”Examining the Rhetoric: A Comparison of How Sustainability and Young Children’s Participation and Agency Are Framed in Australian and Swedish Early Childhood Education Curricula”.

Authors
Ärlemalm-Hagsér, E.
Davis, J.
Source
Contemporary Issues in Early Childhood, 15(3), 231-244.
Year
2014

Purpose

The purpose of the article is to examine how Swedish preschools (“förskoler”) work with ’Early childhood education for sustainability’, and the ways in which children are perceived as active participants and agents of change.

Result

The study shows that the applications describe children as important players in relation to their present and future lives.

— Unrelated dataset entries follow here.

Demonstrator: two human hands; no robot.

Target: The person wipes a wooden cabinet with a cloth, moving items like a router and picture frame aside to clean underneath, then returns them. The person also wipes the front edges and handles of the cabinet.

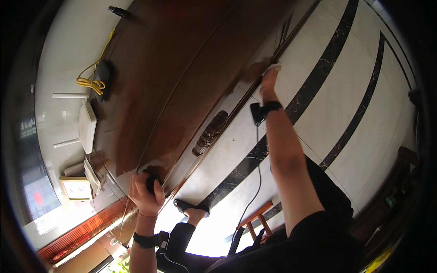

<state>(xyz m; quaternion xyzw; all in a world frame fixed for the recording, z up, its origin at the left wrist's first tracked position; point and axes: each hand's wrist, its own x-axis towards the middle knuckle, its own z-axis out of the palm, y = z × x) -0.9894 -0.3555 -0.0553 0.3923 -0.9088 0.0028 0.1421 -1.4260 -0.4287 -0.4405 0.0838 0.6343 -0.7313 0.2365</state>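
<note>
Pressed against the front edge of a long brown cabinet [191, 71], my right hand [269, 82] grips a white cloth or tissue [274, 65], of which only a crumpled end shows. My left hand [145, 194] is at the near end of the cabinet top, fingers curled and thumb apart. Something dark shows between its thumb and fingers; whether this is a held object or shadow, I cannot tell. The glossy top reflects the hand. A black strap with a small device is on each wrist, each with a cable.
Along the wall stand a white router [88, 126], a black box [102, 81] with a coiled yellow cable [90, 83], and a framed picture [75, 188]. A dark carved ornament [210, 133] marks the cabinet front. A wooden stool or chair [257, 221] stands on the tiled floor [327, 112].
</note>
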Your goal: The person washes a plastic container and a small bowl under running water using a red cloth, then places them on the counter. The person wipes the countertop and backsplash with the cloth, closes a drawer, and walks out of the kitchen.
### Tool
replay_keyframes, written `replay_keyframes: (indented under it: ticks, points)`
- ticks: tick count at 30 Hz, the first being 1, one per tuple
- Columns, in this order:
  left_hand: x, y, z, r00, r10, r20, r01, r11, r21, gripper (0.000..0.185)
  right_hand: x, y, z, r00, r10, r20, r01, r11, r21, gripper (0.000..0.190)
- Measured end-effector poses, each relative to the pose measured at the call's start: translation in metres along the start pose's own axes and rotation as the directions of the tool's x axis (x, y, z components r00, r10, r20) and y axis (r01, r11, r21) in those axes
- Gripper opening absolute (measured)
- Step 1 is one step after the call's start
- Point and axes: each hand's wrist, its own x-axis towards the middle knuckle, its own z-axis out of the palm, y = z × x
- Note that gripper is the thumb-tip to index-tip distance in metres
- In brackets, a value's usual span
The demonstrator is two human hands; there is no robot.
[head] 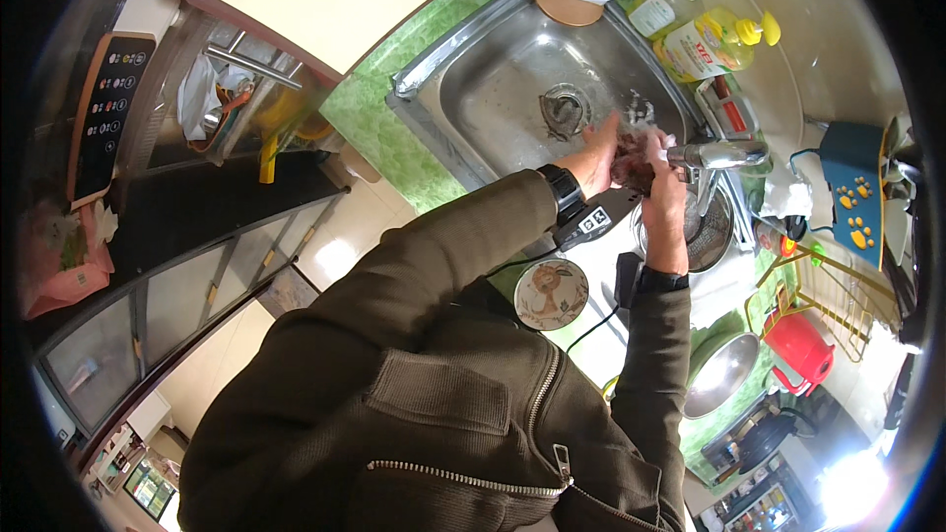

The applications stress the children’s understanding of themselves and others, and their relationships with places and technologies. The applications include two different logics about children’s participation and actions. The first is described as the logic of rights, in which children are perceived as actively able to influence their own lives. The other logic, “taking part in”, shows that children’s participation and scope for action are limited and depend on the intentions of adults. Children’s participation and scope for action are often limited to questions about the individual child’s learning and development. The study points out that, even though children are regarded as important payers, recognition of them as participants and agents of change is limited.

Design

The empirical data in the study is composed of 64 applications for diplomas for recognition of sustainable development submitted by preschools to the Swedish National Agency for Education in 2008 and 2009. Of these, 18 were analysed in more detail. The applications were selected on the basis of the extent to which they de-scribed learning about sustainability and/or how children become active par-ticipants. After this an analysis of the content of the applications was com-pleted, through which the themes for the analysis were identified.

References

Ärlemalm-Hagsér, E. & Davis, J. (2014). ”Examining the Rhetoric: A Comparison of How Sustainability and Young Children’s Participation and Agency Are Framed in Australian and Swedish Early Childhood Education Curricula”. Contemporary Issues in Early Childhood, 15(3), 231-244.